ValueError: feature_names mismatch: in xgboost in the predict() function
Asked Answered
A

13

40

I have trained an XGBoostRegressor model. When I have to use this trained model for predicting for a new input, the predict() function throws a feature_names mismatch error, although the input feature vector has the same structure as the training data.

Also, in order to build the feature vector in the same structure as the training data, I am doing a lot inefficient processing such as adding new empty columns (if data does not exist) and then rearranging the data columns so that it matches with the training structure. Is there a better and cleaner way of formatting the input so that it matches the training structure?

Avis answered 20/2, 2017 at 7:43 Comment(0)
P
40

This is the case where the order of column-names while model building is different from order of column-names while model scoring.

I have used the following steps to overcome this error

First load the pickle file

model = pickle.load(open("saved_model_file", "rb"))

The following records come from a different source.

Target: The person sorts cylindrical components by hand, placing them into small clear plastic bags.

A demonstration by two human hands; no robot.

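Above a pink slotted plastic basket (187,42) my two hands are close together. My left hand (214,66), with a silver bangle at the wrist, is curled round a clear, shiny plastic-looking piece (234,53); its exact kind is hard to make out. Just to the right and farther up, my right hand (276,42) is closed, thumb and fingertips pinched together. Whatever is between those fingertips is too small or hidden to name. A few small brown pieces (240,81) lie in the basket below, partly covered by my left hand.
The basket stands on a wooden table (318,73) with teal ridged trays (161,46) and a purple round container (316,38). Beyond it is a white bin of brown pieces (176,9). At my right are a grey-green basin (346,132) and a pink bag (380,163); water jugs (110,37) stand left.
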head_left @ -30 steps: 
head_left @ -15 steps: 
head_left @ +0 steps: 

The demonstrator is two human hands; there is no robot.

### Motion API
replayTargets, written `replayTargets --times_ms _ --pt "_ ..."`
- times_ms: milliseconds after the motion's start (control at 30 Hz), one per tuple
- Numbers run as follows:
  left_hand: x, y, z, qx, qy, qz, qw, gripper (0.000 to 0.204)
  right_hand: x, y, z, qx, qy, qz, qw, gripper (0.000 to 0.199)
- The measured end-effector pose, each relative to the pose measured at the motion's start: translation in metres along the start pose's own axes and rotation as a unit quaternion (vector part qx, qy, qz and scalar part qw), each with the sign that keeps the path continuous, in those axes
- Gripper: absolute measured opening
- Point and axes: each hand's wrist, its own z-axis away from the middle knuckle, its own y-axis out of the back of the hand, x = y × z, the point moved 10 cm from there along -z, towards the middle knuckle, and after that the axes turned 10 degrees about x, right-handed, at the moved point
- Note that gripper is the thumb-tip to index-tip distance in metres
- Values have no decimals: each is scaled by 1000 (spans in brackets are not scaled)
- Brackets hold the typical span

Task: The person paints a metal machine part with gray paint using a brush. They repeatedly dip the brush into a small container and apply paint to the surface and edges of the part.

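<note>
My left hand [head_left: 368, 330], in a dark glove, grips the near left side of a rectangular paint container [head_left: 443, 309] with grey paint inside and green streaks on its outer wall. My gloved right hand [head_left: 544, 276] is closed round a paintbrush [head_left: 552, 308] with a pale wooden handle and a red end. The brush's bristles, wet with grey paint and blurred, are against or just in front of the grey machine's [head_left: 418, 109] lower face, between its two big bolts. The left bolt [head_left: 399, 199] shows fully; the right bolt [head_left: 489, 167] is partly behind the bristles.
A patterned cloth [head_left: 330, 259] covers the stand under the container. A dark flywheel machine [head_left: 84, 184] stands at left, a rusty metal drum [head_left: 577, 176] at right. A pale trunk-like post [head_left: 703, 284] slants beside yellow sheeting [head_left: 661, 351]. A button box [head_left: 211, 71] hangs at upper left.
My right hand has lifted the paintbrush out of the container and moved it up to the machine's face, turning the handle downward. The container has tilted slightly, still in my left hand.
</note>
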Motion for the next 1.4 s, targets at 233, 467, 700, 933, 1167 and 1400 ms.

extraxt all the columns with order in which they were used

cols_when_model_builds = model.get_booster().feature_names

reorder the pandas dataframe

pd_dataframe = pd_dataframe[cols_when_model_builds]
Pawpaw answered 4/6, 2019 at 9:2 Comment(3)
I tried to check the feature names of my inference data, which is a numpy array and I got none.Psychiatrist
@Psychiatrist If at training time you fit your model with a pandas.Dataframe, then column names are retained in your serialized model (pkl). If you fit your model with numpy array, then there are no column names for xgboost to use.Jazminejazz
Just a note in case it helps others: if you're passing eval_set to fit, all datasets given in that list must also have columns in the same order. You can call X.sort_index(axis=1) on each to ensure this is true.Abrasion
D
18

Try converting data into ndarray before passing it to fit/predict. For eg: if your train data is train_df and test data is test_df. Use below code:

train_x = train_df.values
test_x = test_df.values

Now fit the model:

xgb.fit(train_x,train_y)

Finally, predict:

pred = xgb.predict(test_x)

Hope this helps!

Dygal answered 31/10, 2018 at 9:2 Comment(1)
Thanks. In my case, the error reproduced only with xgboost regressor, with other regressions worked fine.Eversion
A
9

From what I could find, the predict function does not take the DataFrame (or a sparse matrix) as input. It is one of the bugs which can be found here https://github.com/dmlc/xgboost/issues/1238

In order to get around this issue, use as_matrix() function in case of a DataFrame or toarray() in case of a sparse matrix.

This is the only workaround till the bug is fixed or the feature is implemented in a different manner.

Avis answered 20/2, 2017 at 7:47 Comment(0)
B
9

I also had this problem when i used pandas DataFrame (non-sparse representation).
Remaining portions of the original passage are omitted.